We know you are also involved in AI ethics issues, how specifically?
I am trying to engage in this area as a member of the Commission for Ethics and Regulation of Artificial Intelligence, which was established by the Ministry of Investment, Regional Development and Informatization of the Slovak Republic. Development is unstoppable and the problem of ethicality has been and will continue to be there. It has already occurred, for example, in several countries, so it is essential to learn from the mistakes of others and to help by setting up regulations for this sector. So that the ethical aspect is preserved, but also so that the development of AI is not unnecessarily blocked. Our Commission assists the Ministry in commenting on these topics, whether within the EU, UNESCO or the OECD, as these regulations are mostly made at supranational level.
How do you see the future of AI?
The future of AI is inevitable, but I am not one to exaggerate. For example, autonomous cars can reduce the accident rate over the next few years. Based on mileage and accident statistics, the autopilot in Tesla is more reliable than humans, even if it doesn't work 100%. However, people fear autopilot because they may be that one thousandth of a percent. It's similar to the fear of flying although it's statistically the safest means of transportation. In the future, I expect machine learning models to be deployed everywhere until something better is invented to replace them.

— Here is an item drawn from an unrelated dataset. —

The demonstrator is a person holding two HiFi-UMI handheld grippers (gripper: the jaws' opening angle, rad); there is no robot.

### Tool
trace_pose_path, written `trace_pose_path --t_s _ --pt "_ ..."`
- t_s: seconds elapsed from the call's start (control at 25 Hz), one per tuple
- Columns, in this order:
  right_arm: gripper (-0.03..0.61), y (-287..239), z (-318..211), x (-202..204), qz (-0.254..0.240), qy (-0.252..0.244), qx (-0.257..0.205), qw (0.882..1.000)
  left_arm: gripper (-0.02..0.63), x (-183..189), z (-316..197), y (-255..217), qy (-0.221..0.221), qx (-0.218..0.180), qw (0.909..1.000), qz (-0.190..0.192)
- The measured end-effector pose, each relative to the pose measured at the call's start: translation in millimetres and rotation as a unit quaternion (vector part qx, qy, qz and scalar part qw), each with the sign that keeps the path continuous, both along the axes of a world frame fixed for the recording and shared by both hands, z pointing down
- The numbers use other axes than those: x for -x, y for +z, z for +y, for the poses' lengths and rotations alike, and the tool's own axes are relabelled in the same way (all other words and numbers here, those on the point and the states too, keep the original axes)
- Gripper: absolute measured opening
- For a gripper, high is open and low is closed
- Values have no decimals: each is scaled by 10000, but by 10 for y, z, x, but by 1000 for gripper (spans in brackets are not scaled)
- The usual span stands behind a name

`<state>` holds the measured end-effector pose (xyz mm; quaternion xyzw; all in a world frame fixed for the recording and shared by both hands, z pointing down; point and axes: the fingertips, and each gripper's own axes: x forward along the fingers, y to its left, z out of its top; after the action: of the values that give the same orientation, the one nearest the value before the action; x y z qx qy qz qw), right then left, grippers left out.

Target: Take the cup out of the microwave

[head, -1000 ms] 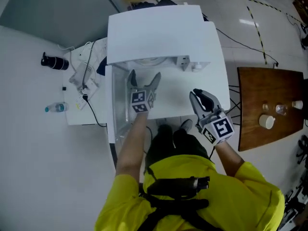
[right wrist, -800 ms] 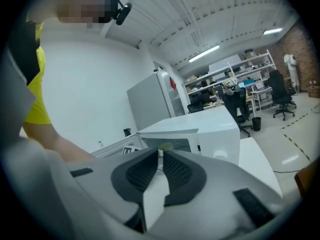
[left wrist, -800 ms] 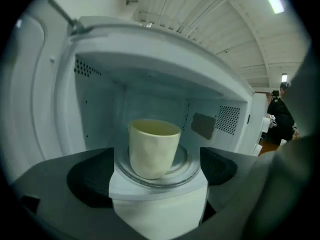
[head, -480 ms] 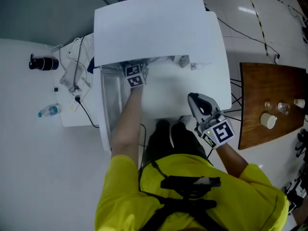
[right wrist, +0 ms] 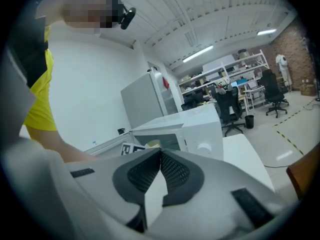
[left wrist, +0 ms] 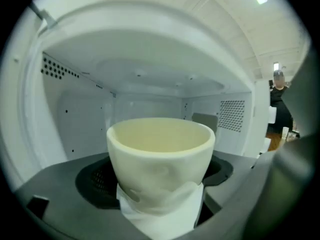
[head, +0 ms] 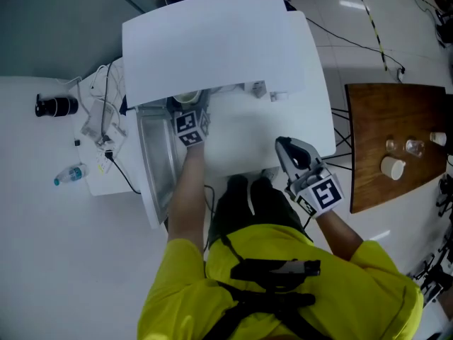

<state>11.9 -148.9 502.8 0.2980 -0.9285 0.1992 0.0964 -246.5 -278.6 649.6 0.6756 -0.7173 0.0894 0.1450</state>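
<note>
Microwave (head: 212, 41) open on white surface (head: 269, 133); cup (left wrist: 160, 154) dead ahead betw. L gripper (head: 188, 112) fingers, wide, closing in; R gripper (head: 290, 149) fingers shut, farther off.

1. Microwave (head: 212, 41): one.
2. Cup (left wrist: 160, 154): one, inside the microwave.
3. Grippers: two. The left gripper (head: 191, 113) has its jaws closing with the cup between them; the other is the right gripper (head: 289, 147).
4. Tables: two, a white table (head: 318, 98) and a wooden table (head: 368, 133) at right.
5. Small items (head: 391, 167) on the wooden table: at least three.
6. Water bottle (head: 69, 175): one, left.
7. Black cylinder (head: 55, 105): one, far left.
</note>
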Motion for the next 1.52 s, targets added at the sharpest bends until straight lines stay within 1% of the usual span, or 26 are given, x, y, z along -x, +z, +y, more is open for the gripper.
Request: trace_pose_path --t_s 0.08,0.2,0.32,0.52,0.64,0.76,0.88,1.0,1.08,1.16,1.28,1.4,1.52 --pt "6 21 -39 -89 0 193 -19 9998 454 -189 270 -94 135 -23 9999 17" --pt "6 67 -106 -282 62 524 -63 9986 454 -573 696 -190 368 -22 9993 109" --pt "6 112 -133 -510 119 825 -69 9965 454 -988 1012 -47 574 149 9981 190" --pt "6 168 -10 -902 320 1067 -114 9937 454 -1524 1223 324 786 438 9956 263" --pt "6 248 106 -1163 446 1235 -86 9913 454 -1917 1213 422 1111 477 9922 308" --pt "6 330 202 -1456 531 1513 -67 9870 454 -2546 1126 478 1748 424 9833 283" --pt "6 375 220 -1759 614 1888 -115 9800 454 -3214 944 525 2407 294 9699 229" --pt "6 456 219 -2001 625 2220 -50 9730 454 -3656 713 603 2828 305 9586 141" --pt "6 502 240 -2161 592 2382 18 9694 455 -3837 565 688 2920 400 9555 121" --pt "6 529 264 -2328 616 2449 44 9676 456 -3978 437 762 2867 482 9567 151" --pt "6 550 316 -2492 652 2484 79 9664 456 -4043 351 806 2761 512 9597 145" --pt "6 580 351 -2602 677 2536 111 9649 457 -4055 356 843 2784 524 9590 -80" --pt "6 607 349 -2652 698 2597 146 9631 457 -4100 323 895 2752 644 9589 -268"
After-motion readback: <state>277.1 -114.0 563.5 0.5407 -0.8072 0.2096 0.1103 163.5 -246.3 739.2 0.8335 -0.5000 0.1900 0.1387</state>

What do you think a person needs to work in data science?
Abstract thinking, creativity, willingness to explore things in depth and to constantly learn new things. It is sometimes said that data science is more about art than science. We often don't know ahead of time what the right solution is until we try it. Abstract thinking is necessary for the aforementioned model architectures with hundreds of thousands to billions of variables. With that many, it's impossible to draft everything, you have to put things together in your head. Often we need to think of the data as matrices that go into the models we design to make it right and make it behave the way we want it to behave.
Then it's also the desire to constantly learn new things. Because the times are not standing still and this area is always growing and evolving. What was true today may not be true at all a month from now. An essential part of a data scientist's skillset is working with data. Not only processing and modifying them into a suitable form, but often also collecting them from the Internet – as the customer does not have data or does not have them in sufficient quantity, the data scientist must be creative enough in this regard.